### About this task
Write the data out again exactly and in full.

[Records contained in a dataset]
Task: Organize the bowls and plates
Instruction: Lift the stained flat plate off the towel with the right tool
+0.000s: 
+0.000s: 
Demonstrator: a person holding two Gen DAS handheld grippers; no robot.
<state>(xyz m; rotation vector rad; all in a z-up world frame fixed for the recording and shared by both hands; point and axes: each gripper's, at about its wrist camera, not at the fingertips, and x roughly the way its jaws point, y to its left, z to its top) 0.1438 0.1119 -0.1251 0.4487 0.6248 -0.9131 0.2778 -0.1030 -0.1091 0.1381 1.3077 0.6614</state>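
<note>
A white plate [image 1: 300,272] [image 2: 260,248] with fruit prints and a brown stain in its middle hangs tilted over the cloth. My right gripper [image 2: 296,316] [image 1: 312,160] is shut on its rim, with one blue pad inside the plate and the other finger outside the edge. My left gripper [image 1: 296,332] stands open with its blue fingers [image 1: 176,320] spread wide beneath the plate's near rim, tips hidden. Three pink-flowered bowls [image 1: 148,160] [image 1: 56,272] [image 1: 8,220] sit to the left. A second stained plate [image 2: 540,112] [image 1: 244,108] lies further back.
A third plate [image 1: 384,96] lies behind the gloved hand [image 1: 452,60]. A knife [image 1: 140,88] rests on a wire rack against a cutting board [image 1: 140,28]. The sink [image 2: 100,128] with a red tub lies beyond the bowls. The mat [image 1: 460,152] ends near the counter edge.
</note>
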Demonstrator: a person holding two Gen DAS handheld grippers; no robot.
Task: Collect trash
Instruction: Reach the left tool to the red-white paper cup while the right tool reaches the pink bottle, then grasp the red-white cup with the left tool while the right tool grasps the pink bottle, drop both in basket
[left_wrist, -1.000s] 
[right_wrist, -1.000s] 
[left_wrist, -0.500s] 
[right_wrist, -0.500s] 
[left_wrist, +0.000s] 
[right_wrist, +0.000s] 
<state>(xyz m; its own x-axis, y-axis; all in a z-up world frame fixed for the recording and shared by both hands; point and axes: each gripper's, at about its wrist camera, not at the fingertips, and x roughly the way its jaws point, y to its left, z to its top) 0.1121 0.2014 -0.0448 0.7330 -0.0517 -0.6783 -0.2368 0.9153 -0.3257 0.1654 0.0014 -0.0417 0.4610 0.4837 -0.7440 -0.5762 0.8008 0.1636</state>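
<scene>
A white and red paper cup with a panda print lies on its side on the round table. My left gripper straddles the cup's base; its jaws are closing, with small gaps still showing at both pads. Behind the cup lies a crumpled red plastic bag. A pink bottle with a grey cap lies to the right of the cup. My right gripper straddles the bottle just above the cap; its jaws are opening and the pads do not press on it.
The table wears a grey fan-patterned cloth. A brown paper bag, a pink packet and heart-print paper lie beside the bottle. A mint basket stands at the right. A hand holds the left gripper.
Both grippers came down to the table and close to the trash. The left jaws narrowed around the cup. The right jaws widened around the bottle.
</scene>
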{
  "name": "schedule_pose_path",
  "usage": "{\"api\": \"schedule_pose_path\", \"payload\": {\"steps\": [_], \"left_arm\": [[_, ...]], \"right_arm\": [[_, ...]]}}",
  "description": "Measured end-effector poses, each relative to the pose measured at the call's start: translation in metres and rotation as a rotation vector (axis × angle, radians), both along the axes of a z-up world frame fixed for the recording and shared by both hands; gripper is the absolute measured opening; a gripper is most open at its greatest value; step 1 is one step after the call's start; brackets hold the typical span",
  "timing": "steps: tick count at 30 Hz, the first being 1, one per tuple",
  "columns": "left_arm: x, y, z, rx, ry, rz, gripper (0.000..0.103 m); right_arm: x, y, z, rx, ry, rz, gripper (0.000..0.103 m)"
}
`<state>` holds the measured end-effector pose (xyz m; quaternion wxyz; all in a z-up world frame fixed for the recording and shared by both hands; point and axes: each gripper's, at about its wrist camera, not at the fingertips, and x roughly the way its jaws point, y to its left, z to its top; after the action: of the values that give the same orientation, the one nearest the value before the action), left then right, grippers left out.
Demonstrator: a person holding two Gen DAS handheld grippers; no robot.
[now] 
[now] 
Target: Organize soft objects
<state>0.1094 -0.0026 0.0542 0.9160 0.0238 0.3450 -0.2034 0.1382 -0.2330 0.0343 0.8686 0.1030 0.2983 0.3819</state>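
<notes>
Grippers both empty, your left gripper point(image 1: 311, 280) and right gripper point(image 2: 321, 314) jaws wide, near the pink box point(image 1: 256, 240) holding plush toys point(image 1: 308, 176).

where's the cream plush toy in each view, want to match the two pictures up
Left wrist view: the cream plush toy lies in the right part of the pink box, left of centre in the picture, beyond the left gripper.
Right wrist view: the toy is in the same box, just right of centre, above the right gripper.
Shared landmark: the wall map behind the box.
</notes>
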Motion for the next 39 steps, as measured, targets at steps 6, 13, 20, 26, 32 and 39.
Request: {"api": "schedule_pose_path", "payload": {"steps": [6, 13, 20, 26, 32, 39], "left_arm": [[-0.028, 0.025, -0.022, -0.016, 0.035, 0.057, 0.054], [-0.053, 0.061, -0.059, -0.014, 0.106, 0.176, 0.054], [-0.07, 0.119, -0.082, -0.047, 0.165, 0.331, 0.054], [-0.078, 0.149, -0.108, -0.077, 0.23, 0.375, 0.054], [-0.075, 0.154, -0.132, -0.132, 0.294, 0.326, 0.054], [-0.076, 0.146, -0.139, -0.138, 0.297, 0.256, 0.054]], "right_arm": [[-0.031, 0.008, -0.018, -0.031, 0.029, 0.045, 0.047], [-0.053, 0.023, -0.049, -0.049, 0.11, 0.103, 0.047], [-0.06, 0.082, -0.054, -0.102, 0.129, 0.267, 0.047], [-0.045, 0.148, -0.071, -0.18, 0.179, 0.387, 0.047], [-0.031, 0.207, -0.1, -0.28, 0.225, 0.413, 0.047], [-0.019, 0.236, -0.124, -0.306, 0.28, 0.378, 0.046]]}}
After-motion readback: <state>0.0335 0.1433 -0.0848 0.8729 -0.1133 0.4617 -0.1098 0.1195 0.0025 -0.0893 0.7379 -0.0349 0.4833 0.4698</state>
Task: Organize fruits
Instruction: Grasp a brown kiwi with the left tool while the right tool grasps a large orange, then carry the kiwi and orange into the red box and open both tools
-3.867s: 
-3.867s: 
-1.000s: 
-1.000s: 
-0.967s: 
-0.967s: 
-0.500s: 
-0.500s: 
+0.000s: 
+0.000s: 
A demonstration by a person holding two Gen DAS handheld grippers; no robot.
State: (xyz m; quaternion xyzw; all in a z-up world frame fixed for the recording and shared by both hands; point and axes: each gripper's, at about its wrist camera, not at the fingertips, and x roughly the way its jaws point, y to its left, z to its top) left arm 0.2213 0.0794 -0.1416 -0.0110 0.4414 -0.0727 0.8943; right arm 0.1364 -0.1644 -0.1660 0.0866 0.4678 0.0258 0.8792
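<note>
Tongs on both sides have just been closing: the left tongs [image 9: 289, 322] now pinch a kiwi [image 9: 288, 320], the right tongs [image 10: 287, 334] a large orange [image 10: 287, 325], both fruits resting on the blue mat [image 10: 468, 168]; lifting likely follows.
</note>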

### Response
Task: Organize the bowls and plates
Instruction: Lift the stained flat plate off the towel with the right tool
+0.000s: 
+0.000s: 
Demonstrator: a person holding two Gen DAS handheld grippers; no robot.
<state>(xyz m; rotation vector rad; all in a z-up world frame fixed for the recording and shared by both hands; point and axes: each gripper's, at about its wrist camera, not at the fingertips, and x roughly the way its jaws point, y to its left, z to its top) 0.1438 0.1119 -0.1251 0.4487 0.6248 -0.9131 0.2778 -0.1030 -0.1091 0.1381 1.3077 0.6614</state>
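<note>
A white plate [image 1: 300,272] [image 2: 260,248] with fruit prints and a brown stain in its middle hangs tilted over the cloth. My right gripper [image 2: 296,316] [image 1: 312,160] is shut on its rim, with one blue pad inside the plate and the other finger outside the edge. My left gripper [image 1: 296,332] stands open with its blue fingers [image 1: 176,320] spread wide beneath the plate's near rim, tips hidden. Three pink-flowered bowls [image 1: 148,160] [image 1: 56,272] [image 1: 8,220] sit to the left. A second stained plate [image 2: 540,112] [image 1: 244,108] lies further back.
A third plate [image 1: 384,96] lies behind the gloved hand [image 1: 452,60]. A knife [image 1: 140,88] rests on a wire rack against a cutting board [image 1: 140,28]. The sink [image 2: 100,128] with a red tub lies beyond the bowls. The mat [image 1: 460,152] ends near the counter edge.
</note>
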Demonstrator: a person holding two Gen DAS handheld grippers; no robot.
Task: Collect trash
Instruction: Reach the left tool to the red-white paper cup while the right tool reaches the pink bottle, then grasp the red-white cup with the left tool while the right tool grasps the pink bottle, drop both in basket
[left_wrist, -1.000s] 
[right_wrist, -1.000s] 
[left_wrist, -0.500s] 
[right_wrist, -0.500s] 
[left_wrist, +0.000s] 
[right_wrist, +0.000s] 
<state>(xyz m; its own x-axis, y-axis; all in a z-up world frame fixed for the recording and shared by both hands; point and axes: each gripper's, at about its wrist camera, not at the fingertips, and x roughly the way its jaws point, y to its left, z to its top) 0.1121 0.2014 -0.0448 0.7330 -0.0517 -0.6783 -0.2368 0.9153 -0.3257 0.1654 0.0014 -0.0417 0.4610 0.4837 -0.7440 -0.5762 0.8008 0.1636</state>
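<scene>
A white and red paper cup with a panda print lies on its side on the round table. My left gripper straddles the cup's base; its jaws are closing, with small gaps still showing at both pads. Behind the cup lies a crumpled red plastic bag. A pink bottle with a grey cap lies to the right of the cup. My right gripper straddles the bottle just above the cap; its jaws are opening and the pads do not press on it.
The table wears a grey fan-patterned cloth. A brown paper bag, a pink packet and heart-print paper lie beside the bottle. A mint basket stands at the right. A hand holds the left gripper.
Both grippers came down to the table and close to the trash. The left jaws narrowed around the cup. The right jaws widened around the bottle.
</scene>
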{
  "name": "schedule_pose_path",
  "usage": "{\"api\": \"schedule_pose_path\", \"payload\": {\"steps\": [_], \"left_arm\": [[_, ...]], \"right_arm\": [[_, ...]]}}",
  "description": "Measured end-effector poses, each relative to the pose measured at the call's start: translation in metres and rotation as a rotation vector (axis × angle, radians), both along the axes of a z-up world frame fixed for the recording and shared by both hands; gripper is the absolute measured opening; a gripper is most open at its greatest value; step 1 is one step after the call's start; brackets hold the typical span",
  "timing": "steps: tick count at 30 Hz, the first being 1, one per tuple",
  "columns": "left_arm: x, y, z, rx, ry, rz, gripper (0.000..0.103 m); right_arm: x, y, z, rx, ry, rz, gripper (0.000..0.103 m)"
}
`<state>` holds the measured end-effector pose (xyz m; quaternion wxyz; all in a z-up world frame fixed for the recording and shared by both hands; point and axes: each gripper's, at about its wrist camera, not at the fingertips, and x roughly the way its jaws point, y to its left, z to its top; after the action: of the values that give the same orientation, the one nearest the value before the action), left then right, grippers left out.
Demonstrator: a person holding two Gen DAS handheld grippers; no robot.
[now] 
[now] 
Target: Organize soft objects
<state>0.1094 -0.0026 0.0542 0.9160 0.0238 0.3450 -0.2034 0.1382 -0.2330 0.0343 0.8686 0.1030 0.2983 0.3819</state>
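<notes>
Grippers both empty, your left gripper point(image 1: 311, 280) and right gripper point(image 2: 321, 314) jaws wide, near the pink box point(image 1: 256, 240) holding plush toys point(image 1: 308, 176).

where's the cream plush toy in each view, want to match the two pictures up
Left wrist view: the cream plush toy lies in the right part of the pink box, left of centre in the picture, beyond the left gripper.
Right wrist view: the toy is in the same box, just right of centre, above the right gripper.
Shared landmark: the wall map behind the box.
</notes>
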Motion for the next 39 steps, as measured, targets at steps 6, 13, 20, 26, 32 and 39.
Request: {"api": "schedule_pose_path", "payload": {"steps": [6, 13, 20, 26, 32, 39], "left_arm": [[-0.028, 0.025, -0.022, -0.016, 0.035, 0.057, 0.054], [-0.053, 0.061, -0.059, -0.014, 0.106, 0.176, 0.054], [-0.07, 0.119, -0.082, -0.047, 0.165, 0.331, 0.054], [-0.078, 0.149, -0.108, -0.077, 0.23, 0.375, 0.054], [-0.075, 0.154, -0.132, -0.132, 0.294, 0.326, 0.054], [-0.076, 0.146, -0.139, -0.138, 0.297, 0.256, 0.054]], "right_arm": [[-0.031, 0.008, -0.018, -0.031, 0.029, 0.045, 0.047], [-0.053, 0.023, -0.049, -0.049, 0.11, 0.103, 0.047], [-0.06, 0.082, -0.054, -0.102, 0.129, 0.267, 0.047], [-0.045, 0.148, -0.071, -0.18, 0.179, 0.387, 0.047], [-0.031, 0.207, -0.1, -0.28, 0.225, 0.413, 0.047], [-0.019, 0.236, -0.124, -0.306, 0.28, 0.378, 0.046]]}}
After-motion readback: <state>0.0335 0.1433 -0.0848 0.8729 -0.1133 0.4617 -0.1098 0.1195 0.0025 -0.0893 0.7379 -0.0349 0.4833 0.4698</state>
Task: Organize fruits
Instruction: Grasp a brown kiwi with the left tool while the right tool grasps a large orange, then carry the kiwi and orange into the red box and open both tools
-3.867s: 
-3.867s: 
-1.000s: 
-1.000s: 
-0.967s: 
-0.967s: 
-0.500s: 
-0.500s: 
+0.000s: 
+0.000s: 
A demonstration by a person holding two Gen DAS handheld grippers; no robot.
State: (xyz m; quaternion xyzw; all in a z-up world frame fixed for the recording and shared by both hands; point and axes: each gripper's, at about its wrist camera, not at the fingertips, and x roughly the way its jaws point, y to its left, z to its top) left arm 0.2213 0.0794 -0.1416 -0.0110 0.4414 -0.0727 0.8943; right arm 0.1364 -0.1644 -0.1660 0.0866 0.4678 0.0258 0.8792
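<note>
Tongs on both sides have just been closing: the left tongs [image 9: 289, 322] now pinch a kiwi [image 9: 288, 320], the right tongs [image 10: 287, 334] a large orange [image 10: 287, 325], both fruits resting on the blue mat [image 10: 468, 168]; lifting likely follows.
</note>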

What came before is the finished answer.